» **TASK**
Repeat the listing that follows, character for character, minus the pictures.

» **INFORMATION SUPPLIED**
################

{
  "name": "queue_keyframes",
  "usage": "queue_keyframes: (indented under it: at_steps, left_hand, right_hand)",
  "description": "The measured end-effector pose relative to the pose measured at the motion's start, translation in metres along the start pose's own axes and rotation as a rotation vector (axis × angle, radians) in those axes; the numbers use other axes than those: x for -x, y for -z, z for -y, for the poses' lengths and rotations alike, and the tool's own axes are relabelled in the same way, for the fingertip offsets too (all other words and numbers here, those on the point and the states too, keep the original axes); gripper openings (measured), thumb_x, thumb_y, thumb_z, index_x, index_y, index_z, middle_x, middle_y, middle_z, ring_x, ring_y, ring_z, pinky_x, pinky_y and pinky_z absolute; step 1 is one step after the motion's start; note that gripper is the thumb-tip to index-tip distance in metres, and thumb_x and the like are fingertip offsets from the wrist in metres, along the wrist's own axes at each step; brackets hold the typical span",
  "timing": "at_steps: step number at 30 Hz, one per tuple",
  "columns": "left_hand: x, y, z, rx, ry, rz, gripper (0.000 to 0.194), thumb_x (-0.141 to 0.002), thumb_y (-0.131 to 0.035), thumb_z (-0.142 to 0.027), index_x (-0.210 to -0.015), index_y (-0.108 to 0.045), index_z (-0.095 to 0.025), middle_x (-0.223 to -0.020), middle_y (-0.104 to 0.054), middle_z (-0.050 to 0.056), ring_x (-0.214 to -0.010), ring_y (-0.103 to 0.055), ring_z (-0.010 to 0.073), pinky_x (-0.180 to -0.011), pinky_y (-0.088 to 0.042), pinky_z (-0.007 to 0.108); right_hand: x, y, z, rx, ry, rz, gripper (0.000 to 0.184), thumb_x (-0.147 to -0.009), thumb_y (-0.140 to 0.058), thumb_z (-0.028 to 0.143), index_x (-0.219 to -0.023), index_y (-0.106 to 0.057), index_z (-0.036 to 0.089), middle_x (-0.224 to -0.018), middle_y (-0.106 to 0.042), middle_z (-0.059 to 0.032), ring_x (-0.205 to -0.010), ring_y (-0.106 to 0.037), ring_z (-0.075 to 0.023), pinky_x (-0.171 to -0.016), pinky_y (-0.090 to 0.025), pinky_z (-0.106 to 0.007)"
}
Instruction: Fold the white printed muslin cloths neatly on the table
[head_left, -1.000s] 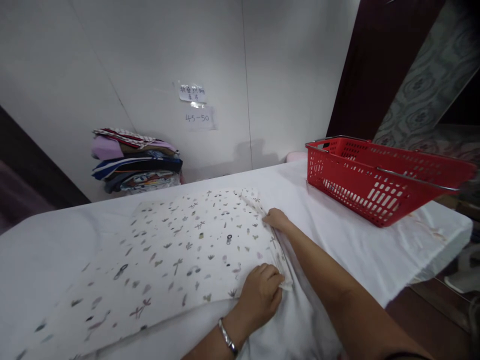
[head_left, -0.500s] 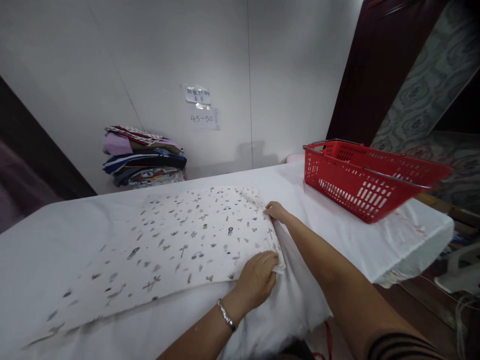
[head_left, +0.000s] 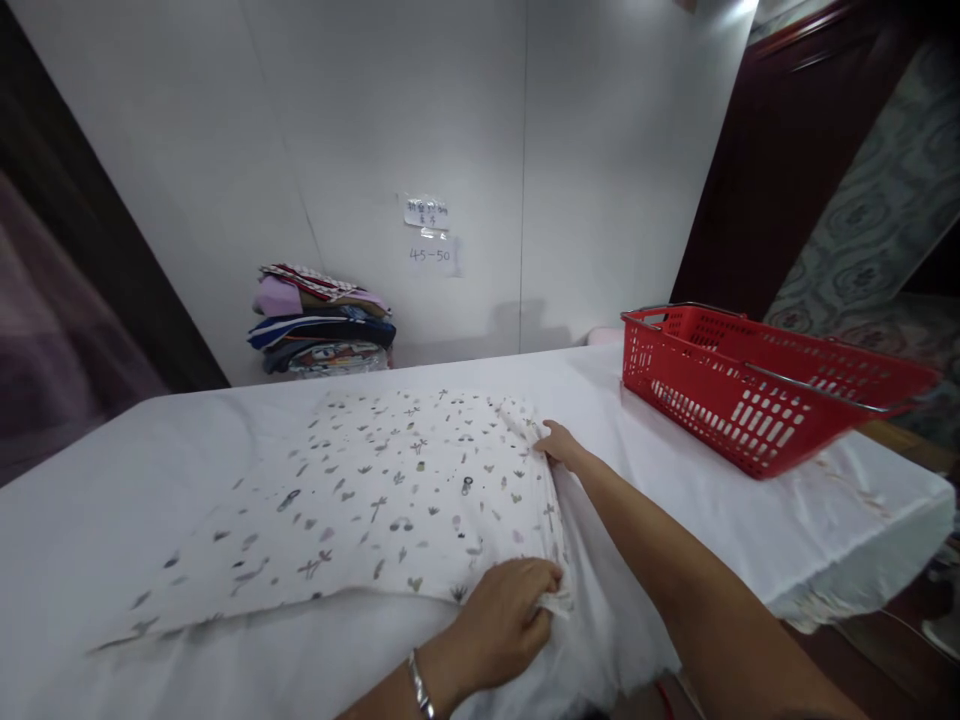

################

» **SOLVED EXERCISE**
{
  "name": "queue_keyframes",
  "usage": "queue_keyframes: (indented under it: at_steps, left_hand, right_hand)",
  "description": "The measured end-effector pose relative to the pose measured at the motion's start, translation in metres along the start pose's own axes and rotation as a rotation vector (axis × angle, radians) in those axes; the numbers use other axes than those: x for -x, y for -z, z for -y, for the poses' lengths and rotations alike, and the tool's own axes are relabelled in the same way, for the fingertip offsets too (all other words and numbers here, those on the point and the states too, keep the original axes); gripper openings (measured), thumb_x, thumb_y, thumb_z, index_x, index_y, index_z, middle_x, middle_y, middle_z, ring_x, ring_y, ring_z, pinky_x, pinky_y and pinky_z absolute; step 1 is one step after the motion's start; note that gripper is the thumb-tip to index-tip distance in metres, and thumb_x and the like are fingertip offsets from the wrist in metres, along the wrist's own axes at each step; brackets hold the typical span",
  "timing": "at_steps: step number at 30 Hz, one per tuple",
  "columns": "left_hand: x, y, z, rx, ry, rz, gripper (0.000 to 0.194), thumb_x (-0.141 to 0.002), thumb_y (-0.131 to 0.035), thumb_z (-0.142 to 0.027), index_x (-0.210 to -0.015), index_y (-0.108 to 0.045), index_z (-0.095 to 0.025), middle_x (-0.223 to -0.020), middle_y (-0.104 to 0.054), middle_z (-0.050 to 0.056), ring_x (-0.214 to -0.010), ring_y (-0.103 to 0.055), ring_z (-0.010 to 0.073), pinky_x (-0.180 to -0.011), pinky_y (-0.088 to 0.042), pinky_z (-0.007 to 0.108); right_hand: x, y, z, rx, ry, rz, gripper (0.000 to 0.184), thumb_x (-0.147 to -0.009), thumb_y (-0.140 to 0.058), thumb_z (-0.028 to 0.143), index_x (-0.219 to -0.023), index_y (-0.106 to 0.057), index_z (-0.036 to 0.089), middle_x (-0.224 to -0.018), middle_y (-0.106 to 0.042), middle_z (-0.059 to 0.032), ring_x (-0.205 to -0.010), ring_y (-0.106 to 0.037), ring_z (-0.075 to 0.023), pinky_x (-0.171 to -0.016), pinky_y (-0.090 to 0.025), pinky_z (-0.106 to 0.007)"
}
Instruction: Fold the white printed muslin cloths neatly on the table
[head_left, -1.000s] 
[head_left, -0.500s] 
[head_left, +0.000s] 

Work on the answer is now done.